**About this exercise**
Without any of its pictures, the listing below should be output exactly.

**Source data**
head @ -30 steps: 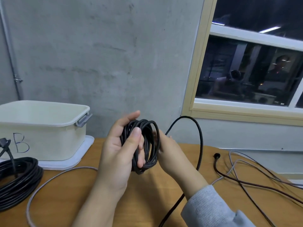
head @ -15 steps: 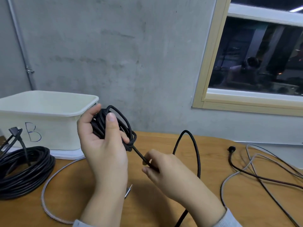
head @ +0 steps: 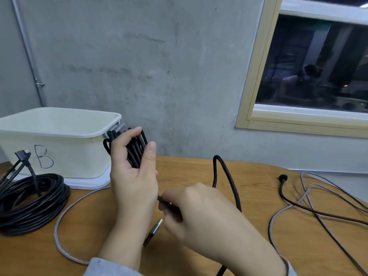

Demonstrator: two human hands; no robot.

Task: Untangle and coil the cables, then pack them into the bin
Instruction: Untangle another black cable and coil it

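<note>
My left hand (head: 133, 176) grips the coil (head: 131, 150); my right hand (head: 199, 208) pinches its tail (head: 166, 205), bin (head: 59, 136) at 10 o'clock.

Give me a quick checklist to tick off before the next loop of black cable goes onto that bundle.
1. Left hand grips the bundle: ok.
2. Right hand pinches the loose black cable: ok.
3. Slack free to feed: ok, it arches up off the table.
4. Black cable clear of the grey cable: cannot tell, the hands hide where they pass.
5. Bin open and near: ok.
6. Room inside the bin: cannot tell.
</note>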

**Problem solution**
head @ -30 steps: 
head @ -15 steps: 
head @ +0 steps: 

Demonstrator: two human hands; no robot.

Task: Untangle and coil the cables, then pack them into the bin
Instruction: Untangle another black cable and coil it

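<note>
My left hand (head: 133, 176) grips the coil (head: 131, 150); my right hand (head: 199, 208) pinches its tail (head: 166, 205), bin (head: 59, 136) at 10 o'clock.

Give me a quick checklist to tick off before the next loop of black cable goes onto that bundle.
1. Left hand grips the bundle: ok.
2. Right hand pinches the loose black cable: ok.
3. Slack free to feed: ok, it arches up off the table.
4. Black cable clear of the grey cable: cannot tell, the hands hide where they pass.
5. Bin open and near: ok.
6. Room inside the bin: cannot tell.
</note>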

No more output is required.